Von Georg Jung

Allwöchentlich mußten die Neuseeländer bis vor kurzem ihr Auto einen Tag lang in der Garage lassen, weil ein Gesetz zur Energieeinsparung es so befahl. Der Ukas ist jetzt „unter Vorbehalt“ aufgehoben worden; der Aufkleber, der an jedem Auto den „freien Tag“ anzeigte, muß aber weiterhin gut sichtbar haften bleiben. Die nächste Ölkrise kommt bestimmt.

Und dann hat Dan Hansen wieder gut lachen: Er füllt einen Sack Kohle in den „Kübel“ am Heck seines Fiat-Transporters und auf geht’s – ohne Benzin. Die Gesetzeshüter könnten ihm nichts anhaben; als er kürzlich an „seinem“ Benzinspartag in eine Verkehrskontrolle kam, deutete er nur grinsend nach hinten, wo es aus einem zylinderförmigen Brenner heraus dampfte, zischte und brodelte.

Hansen rollte mit einem „Gasproducer“, der aus der Verbrennung von Kohle bei kontrollierter Wasser- und Luftzufuhr ein Gasgemisch erzeugt, mit dem sich herkömmliche Verbrennungsmotoren ebenso betreiben lassen wie mit Benzin und Diesel. Und damit spart er viel Geld, bei den derzeitigen Benzinpreisen etwa 70 Prozent. Mit einer Füllung Kohle, das sind etwa 50 Kilo, kommt er rund 250 Kilometer weit.

Das Prinzip ist uralt. Es geht auf die Zeit zurück, da flüssiger Treibstoff für Fahrzeuge noch nicht verfügbar war. Im Laufe sich rasch entwickelnder Technologie ist es dann völlig in Vergessenheit geraten und nur in den Weltkriegen neu entdeckt worden, als der Ölfluß knapper wurde.

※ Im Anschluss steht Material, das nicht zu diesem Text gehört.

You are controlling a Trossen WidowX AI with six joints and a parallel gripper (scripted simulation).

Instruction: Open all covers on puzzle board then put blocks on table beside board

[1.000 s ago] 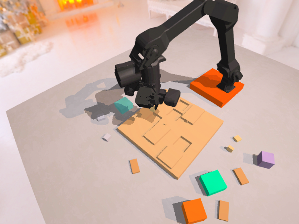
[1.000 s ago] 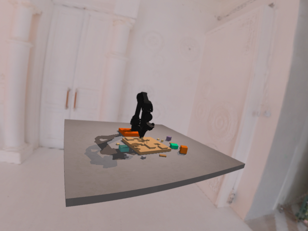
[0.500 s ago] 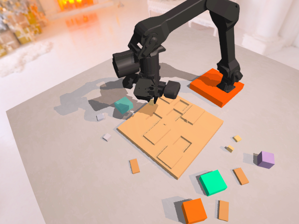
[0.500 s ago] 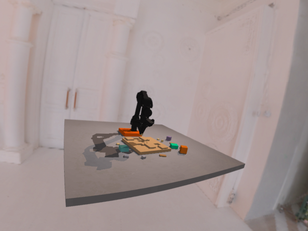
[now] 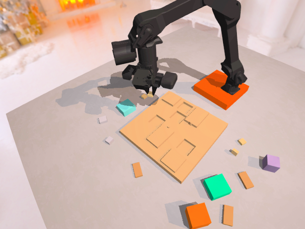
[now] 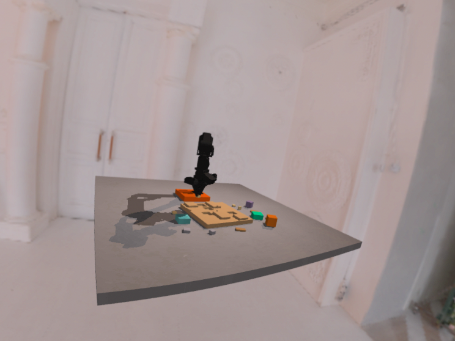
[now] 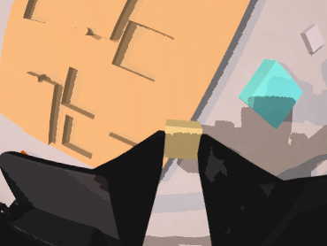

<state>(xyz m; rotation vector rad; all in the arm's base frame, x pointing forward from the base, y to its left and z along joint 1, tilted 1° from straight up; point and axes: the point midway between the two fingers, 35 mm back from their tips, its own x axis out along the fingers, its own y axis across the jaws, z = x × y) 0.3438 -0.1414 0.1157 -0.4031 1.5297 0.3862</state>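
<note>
The tan puzzle board (image 5: 211,125) (image 6: 220,220) (image 7: 194,12) lies flat in the middle of the table, with its covers shifted beside their wells. My gripper (image 5: 152,93) (image 7: 181,140) is shut on a small tan block (image 5: 150,94) (image 7: 182,136). It holds the block low over the table just off the board's far left corner. A second small tan block (image 5: 143,96) lies on the table right beside it. A cyan block (image 5: 126,107) (image 6: 182,219) (image 7: 272,91) rests on the table to the left of that corner.
The arm's orange base (image 5: 220,88) stands behind the board. Green (image 5: 217,186), orange (image 5: 198,215) and purple (image 5: 271,163) blocks, two small tan cubes (image 5: 242,141) and flat tan pieces (image 5: 245,179) lie right and front. Two pale cubes (image 5: 102,119) lie left.
</note>
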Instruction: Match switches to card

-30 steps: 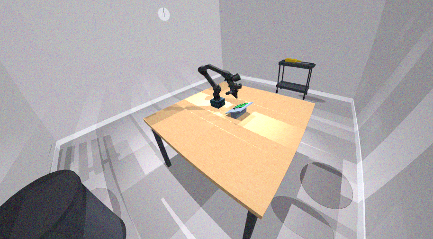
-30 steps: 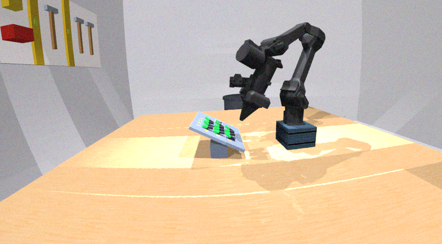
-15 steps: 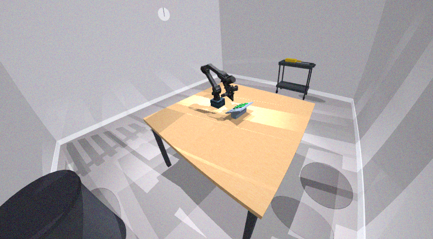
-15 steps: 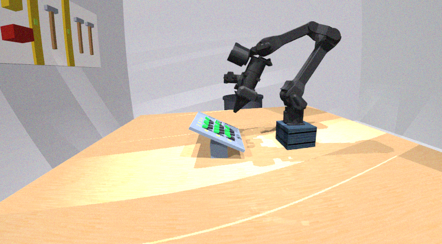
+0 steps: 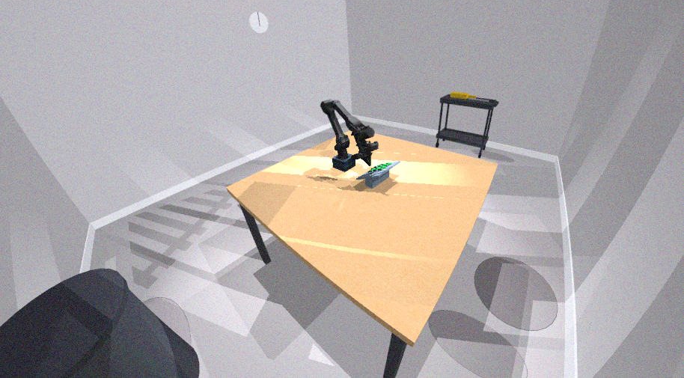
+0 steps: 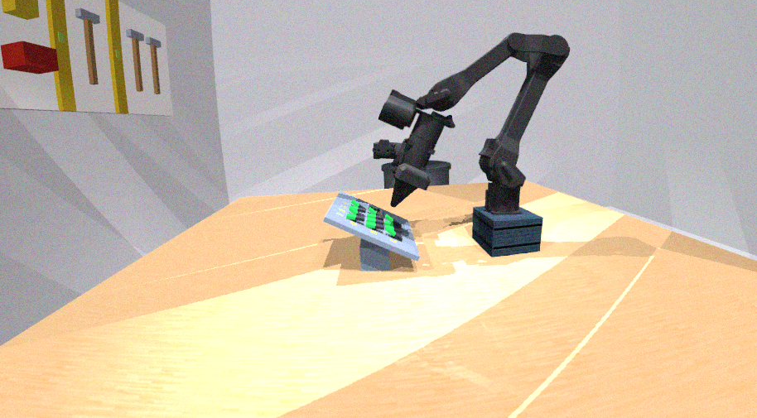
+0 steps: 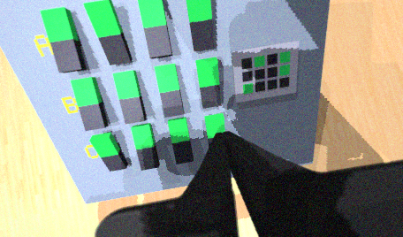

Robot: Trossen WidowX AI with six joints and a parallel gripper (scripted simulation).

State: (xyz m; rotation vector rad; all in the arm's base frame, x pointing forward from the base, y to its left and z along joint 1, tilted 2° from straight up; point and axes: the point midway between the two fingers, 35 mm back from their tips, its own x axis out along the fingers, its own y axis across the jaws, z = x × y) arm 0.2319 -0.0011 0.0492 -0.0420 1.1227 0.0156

Dan Hansen, ein 61 jähriger Farmer, ist seit ihrer Gründung vor 15 Jahren Mitglied der auf Selbstversorgung ausgerichteten Community „Wilderland“. Verärgert über die Benzinpreissteigerungen der letzten fünf Jahre – die Steigerungsrate betrug in diesem Zeitraum 400 Prozent in Neuseeland – erinnerte er sich der Zeit des Zweiten Weltkrieges, da er schon einmal zusammen mit seinen Brüdern eine Gasmaschine entwickelte, in einen Dodge einbaute und damit 65 000 Kilometer zurücklegte.

Die Umrüstung seines Fiat-Transporters, der mit einer 1300-Kubik-Maschine ausgestattet ist, erforderte keine kostspieligen und aufwendigen Veränderungen. Überwiegend aus Restmaterialien seiner Werkstatt schweißte er die Teile für den „Vergaser“ zusammen. „Jeder, der einige Geschicklichkeit im Umgang mit einem Schweißbrenner hat, kann das selber machen“, beteuerte er. Am Motor selbst habe er beim Umbau nichts verändert, jeder Wagentyp, unabhängig von der Leistung, soll sich so umrüsten lassen. In „Wilderland“ gibt es auch einen Traktor, der mit Kohle läuft. Es habe, so erzählte Dan, sogar schon kohlegetriebene Motorräder gegeben. Der „Gasproducer“ arbeitet parallel zum Benzinsystem und läßt sich mit diesem auch kombinieren, wenn beispielsweise mehr Kraft gebraucht wird. Mit zwei getrennt zu bedienenden Gashebeln kann jeweils das eine oder andere Verfahren genutzt werden. Motorschäden hat Hansen in seiner zehnjährigen Fahrpraxis „auf Kohle“ noch nicht beheben müssen.